> **What needs to be done**
Any images in the material are to be dropped while every line is retyped exactly.

> **Dataset content**
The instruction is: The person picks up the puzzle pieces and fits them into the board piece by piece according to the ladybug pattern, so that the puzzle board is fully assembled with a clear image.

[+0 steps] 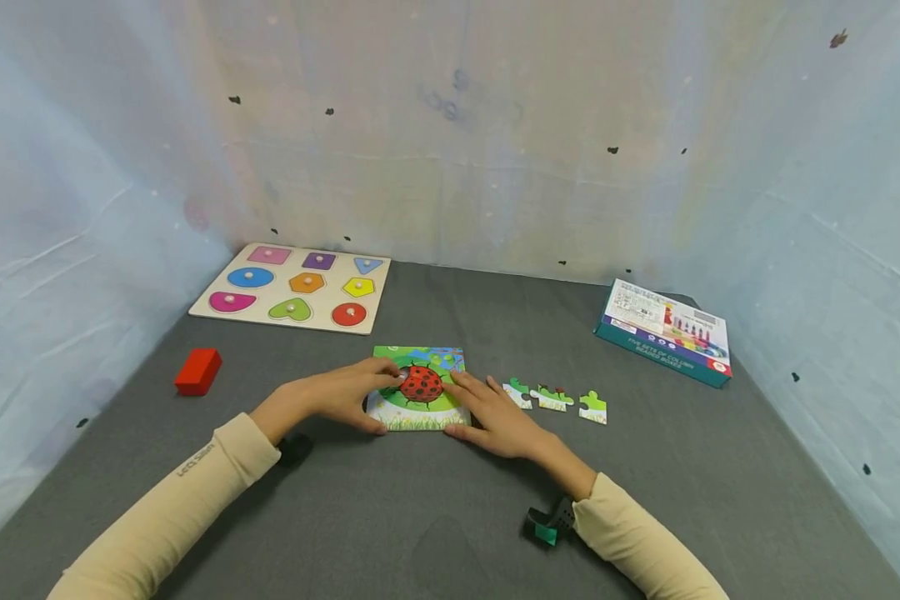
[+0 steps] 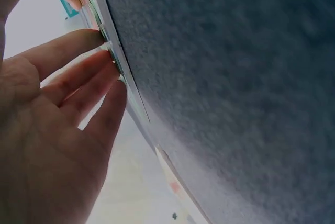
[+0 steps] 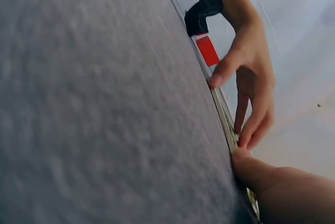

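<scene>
A square jigsaw puzzle (image 1: 412, 421) with a red ladybug picture lies on the grey table between both hands. The left hand (image 1: 350, 394) touches it from the left, fingertips on the picture and thumb at the lower left corner. From the right, the right hand (image 1: 501, 418) rests its fingertips on the puzzle's right side, thumb by the lower right corner. Fairly straight fingers (image 2: 78, 77) meet the puzzle's thin edge in the left wrist view. In the right wrist view the right thumb (image 3: 254, 171) lies against that edge. Beside the right hand are loose jigsaw pieces (image 1: 552, 400).
At the back left lies a wooden shape board (image 1: 322, 322) with colored knobbed shapes. A red block (image 1: 198, 372) sits at the left. To the right is a teal and white box (image 1: 663, 332). Pale sheeting (image 1: 450, 192) encloses the table's back and sides.
</scene>
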The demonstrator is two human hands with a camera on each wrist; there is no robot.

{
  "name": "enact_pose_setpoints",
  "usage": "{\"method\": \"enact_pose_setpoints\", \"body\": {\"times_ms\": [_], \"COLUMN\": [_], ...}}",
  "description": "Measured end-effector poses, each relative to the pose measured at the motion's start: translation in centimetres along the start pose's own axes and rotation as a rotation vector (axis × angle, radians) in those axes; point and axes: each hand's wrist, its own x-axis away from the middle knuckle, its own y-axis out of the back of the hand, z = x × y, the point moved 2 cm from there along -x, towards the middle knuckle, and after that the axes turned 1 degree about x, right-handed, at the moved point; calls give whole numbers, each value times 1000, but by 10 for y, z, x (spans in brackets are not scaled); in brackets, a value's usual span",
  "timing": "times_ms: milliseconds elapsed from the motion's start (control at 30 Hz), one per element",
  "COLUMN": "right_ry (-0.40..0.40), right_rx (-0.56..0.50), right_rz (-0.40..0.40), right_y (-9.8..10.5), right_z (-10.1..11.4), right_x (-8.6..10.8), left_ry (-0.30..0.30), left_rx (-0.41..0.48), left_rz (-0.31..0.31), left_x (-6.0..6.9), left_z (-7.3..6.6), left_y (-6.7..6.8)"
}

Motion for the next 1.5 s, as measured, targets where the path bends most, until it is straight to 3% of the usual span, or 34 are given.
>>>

> **Response**
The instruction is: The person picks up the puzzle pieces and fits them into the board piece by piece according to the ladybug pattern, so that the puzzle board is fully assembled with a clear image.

[+0 steps] 
[+0 steps] 
[+0 steps] 

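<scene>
A square jigsaw puzzle (image 1: 412, 421) with a red ladybug picture lies on the grey table between both hands. The left hand (image 1: 350, 394) touches it from the left, fingertips on the picture and thumb at the lower left corner. From the right, the right hand (image 1: 501, 418) rests its fingertips on the puzzle's right side, thumb by the lower right corner. Fairly straight fingers (image 2: 78, 77) meet the puzzle's thin edge in the left wrist view. In the right wrist view the right thumb (image 3: 254, 171) lies against that edge. Beside the right hand are loose jigsaw pieces (image 1: 552, 400).
At the back left lies a wooden shape board (image 1: 322, 322) with colored knobbed shapes. A red block (image 1: 198, 372) sits at the left. To the right is a teal and white box (image 1: 663, 332). Pale sheeting (image 1: 450, 192) encloses the table's back and sides.
</scene>
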The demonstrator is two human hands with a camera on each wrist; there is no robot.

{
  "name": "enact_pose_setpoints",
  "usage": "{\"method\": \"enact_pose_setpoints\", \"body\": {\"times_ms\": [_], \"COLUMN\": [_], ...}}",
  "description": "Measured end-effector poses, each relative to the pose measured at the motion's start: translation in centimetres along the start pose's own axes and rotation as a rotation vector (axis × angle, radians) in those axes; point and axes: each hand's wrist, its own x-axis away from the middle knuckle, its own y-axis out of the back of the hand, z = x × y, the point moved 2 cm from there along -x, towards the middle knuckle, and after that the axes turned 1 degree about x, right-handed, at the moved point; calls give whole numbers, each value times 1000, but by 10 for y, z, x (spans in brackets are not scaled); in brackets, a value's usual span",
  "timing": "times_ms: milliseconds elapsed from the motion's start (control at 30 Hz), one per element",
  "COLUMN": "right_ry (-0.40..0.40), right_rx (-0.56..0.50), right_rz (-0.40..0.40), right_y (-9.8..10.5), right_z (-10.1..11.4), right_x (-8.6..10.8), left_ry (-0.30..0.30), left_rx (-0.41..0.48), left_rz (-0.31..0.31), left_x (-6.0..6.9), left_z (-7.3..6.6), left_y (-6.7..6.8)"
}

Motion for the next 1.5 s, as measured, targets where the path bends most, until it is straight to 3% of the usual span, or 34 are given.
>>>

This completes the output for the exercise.